ASSIGNMENT: Copy nothing past the line containing "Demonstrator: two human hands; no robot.". Transcribe every line of the listing below up to and including it, from the first, except pictures.

DATASET SECTION:
* * * *
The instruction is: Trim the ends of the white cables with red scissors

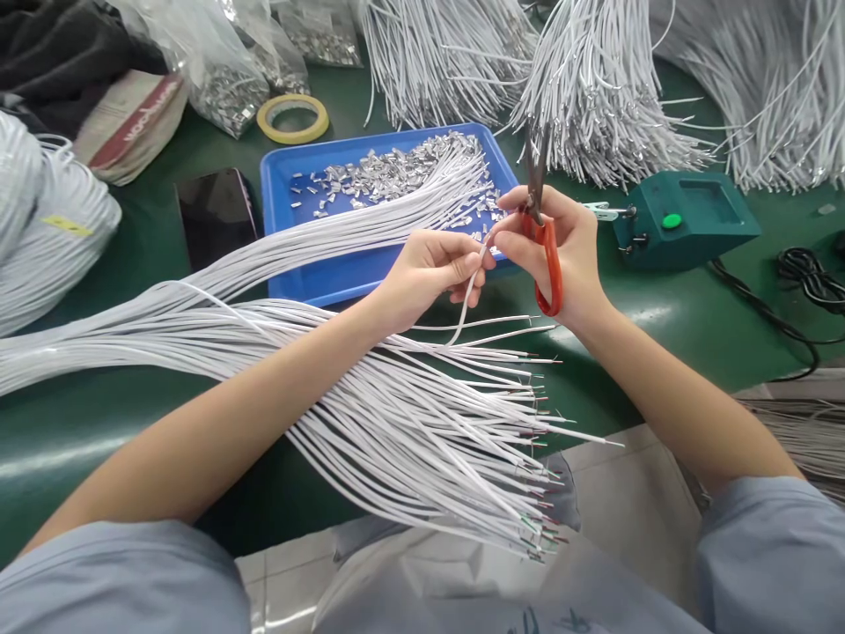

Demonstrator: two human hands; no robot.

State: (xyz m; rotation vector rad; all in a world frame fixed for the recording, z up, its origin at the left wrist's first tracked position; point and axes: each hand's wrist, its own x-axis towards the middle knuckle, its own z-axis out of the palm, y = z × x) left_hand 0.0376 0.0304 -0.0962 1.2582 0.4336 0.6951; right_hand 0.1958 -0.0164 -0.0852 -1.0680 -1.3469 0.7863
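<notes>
My left hand (pixel 439 269) pinches one white cable (pixel 467 299) close to its end, above the near right corner of a blue tray (pixel 317 286). Just right of it, my right hand (pixel 561 238) holds red-handled scissors (pixel 549 269), their dark blades pointing away from me. The right thumb and fingertips meet at the cable's tip, which is too small to make out. Small silver metal pieces (pixel 389 172) lie in the tray, with the ends of a white cable bundle (pixel 330 233) over them. Below my hands a second bundle (pixel 396 414) fans out, its tips showing thin coloured wires.
A green device (pixel 687 220) with a clip stands at the right. Behind the tray are yellow tape (pixel 292 118), plastic bags of metal pieces (pixel 231 88) and hanging cable bundles (pixel 594 97). A dark phone (pixel 216 216) and coiled cables (pixel 53 220) lie left.
</notes>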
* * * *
SOLUTION TO THE PROBLEM:
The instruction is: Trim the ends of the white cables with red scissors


Demonstrator: two human hands; no robot.

What the exercise asked for is complete.